## What is required
Go through the data below line by line. Give only the number of lines that contain "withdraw".

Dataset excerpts
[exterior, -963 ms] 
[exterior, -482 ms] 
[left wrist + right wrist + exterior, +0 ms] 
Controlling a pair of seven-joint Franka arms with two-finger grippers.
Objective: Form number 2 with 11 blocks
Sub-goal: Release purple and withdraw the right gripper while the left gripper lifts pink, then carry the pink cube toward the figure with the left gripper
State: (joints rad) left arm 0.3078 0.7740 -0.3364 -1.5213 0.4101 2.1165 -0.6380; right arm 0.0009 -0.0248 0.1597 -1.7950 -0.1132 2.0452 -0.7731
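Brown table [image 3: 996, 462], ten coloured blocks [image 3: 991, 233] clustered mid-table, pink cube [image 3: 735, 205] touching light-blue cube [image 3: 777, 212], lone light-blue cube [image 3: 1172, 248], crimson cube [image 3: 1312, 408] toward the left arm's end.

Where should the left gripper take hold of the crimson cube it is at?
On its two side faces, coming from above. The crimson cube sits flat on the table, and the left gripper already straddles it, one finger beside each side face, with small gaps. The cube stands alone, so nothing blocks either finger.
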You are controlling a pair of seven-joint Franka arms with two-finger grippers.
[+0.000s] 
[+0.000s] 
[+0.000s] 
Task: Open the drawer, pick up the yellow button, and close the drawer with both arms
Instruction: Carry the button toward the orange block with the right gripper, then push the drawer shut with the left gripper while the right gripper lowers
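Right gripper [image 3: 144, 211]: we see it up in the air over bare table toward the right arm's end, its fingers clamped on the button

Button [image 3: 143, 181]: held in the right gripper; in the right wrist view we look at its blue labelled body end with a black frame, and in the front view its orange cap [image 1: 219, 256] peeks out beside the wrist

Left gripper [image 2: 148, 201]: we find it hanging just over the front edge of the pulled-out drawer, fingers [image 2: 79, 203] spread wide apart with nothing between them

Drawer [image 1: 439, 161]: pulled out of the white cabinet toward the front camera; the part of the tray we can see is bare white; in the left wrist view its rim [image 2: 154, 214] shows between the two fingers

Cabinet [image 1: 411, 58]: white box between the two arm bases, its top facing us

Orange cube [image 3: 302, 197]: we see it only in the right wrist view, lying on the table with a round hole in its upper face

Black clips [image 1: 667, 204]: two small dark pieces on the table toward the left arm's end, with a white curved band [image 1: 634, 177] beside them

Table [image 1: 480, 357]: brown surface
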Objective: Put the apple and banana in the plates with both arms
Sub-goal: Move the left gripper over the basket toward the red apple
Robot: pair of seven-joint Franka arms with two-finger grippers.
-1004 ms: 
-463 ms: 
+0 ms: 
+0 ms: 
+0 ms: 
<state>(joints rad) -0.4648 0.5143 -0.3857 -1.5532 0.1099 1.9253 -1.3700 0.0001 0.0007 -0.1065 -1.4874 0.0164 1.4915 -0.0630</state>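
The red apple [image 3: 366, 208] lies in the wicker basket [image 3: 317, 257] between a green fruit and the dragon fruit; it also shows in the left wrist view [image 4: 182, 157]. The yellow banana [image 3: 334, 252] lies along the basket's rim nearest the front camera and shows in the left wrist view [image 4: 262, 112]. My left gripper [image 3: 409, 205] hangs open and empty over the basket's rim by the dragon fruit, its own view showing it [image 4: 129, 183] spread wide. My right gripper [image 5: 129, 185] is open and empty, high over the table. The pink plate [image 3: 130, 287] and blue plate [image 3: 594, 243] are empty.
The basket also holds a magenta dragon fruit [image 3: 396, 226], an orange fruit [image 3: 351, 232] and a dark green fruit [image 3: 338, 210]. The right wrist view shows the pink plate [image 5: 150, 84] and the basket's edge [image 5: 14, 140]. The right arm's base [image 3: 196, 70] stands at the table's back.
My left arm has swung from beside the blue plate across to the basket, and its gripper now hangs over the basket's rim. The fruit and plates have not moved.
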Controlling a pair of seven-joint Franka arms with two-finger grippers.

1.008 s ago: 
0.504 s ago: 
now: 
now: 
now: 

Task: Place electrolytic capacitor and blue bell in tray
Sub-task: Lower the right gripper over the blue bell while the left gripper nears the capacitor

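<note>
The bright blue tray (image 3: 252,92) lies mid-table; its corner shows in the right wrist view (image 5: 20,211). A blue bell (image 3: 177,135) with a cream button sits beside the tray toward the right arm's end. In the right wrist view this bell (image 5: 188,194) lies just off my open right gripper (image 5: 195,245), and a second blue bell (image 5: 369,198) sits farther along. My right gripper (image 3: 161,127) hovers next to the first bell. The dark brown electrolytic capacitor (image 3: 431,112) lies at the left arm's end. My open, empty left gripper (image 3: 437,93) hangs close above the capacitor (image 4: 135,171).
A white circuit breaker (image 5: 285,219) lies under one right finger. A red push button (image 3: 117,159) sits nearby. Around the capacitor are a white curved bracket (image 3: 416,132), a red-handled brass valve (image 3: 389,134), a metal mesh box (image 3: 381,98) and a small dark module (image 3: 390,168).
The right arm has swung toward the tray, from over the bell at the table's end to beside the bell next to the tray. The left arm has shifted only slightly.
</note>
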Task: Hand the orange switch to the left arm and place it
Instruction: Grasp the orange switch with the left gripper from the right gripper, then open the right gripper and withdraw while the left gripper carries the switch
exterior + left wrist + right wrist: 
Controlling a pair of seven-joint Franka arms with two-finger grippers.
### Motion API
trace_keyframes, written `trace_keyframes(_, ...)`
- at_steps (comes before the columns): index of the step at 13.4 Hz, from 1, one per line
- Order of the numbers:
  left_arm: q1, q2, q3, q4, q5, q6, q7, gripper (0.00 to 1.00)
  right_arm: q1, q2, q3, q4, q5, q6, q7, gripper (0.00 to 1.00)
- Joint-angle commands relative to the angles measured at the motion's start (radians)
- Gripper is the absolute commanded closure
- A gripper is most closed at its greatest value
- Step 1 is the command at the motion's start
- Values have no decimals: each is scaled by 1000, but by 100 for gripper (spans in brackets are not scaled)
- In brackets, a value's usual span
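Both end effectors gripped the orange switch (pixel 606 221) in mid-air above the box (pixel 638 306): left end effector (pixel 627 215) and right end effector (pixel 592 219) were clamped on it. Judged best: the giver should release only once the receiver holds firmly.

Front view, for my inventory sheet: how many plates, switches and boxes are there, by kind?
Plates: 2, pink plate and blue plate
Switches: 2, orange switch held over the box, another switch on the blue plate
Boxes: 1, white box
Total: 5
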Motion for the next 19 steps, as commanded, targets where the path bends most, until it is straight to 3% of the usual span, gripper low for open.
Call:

## Written reply
2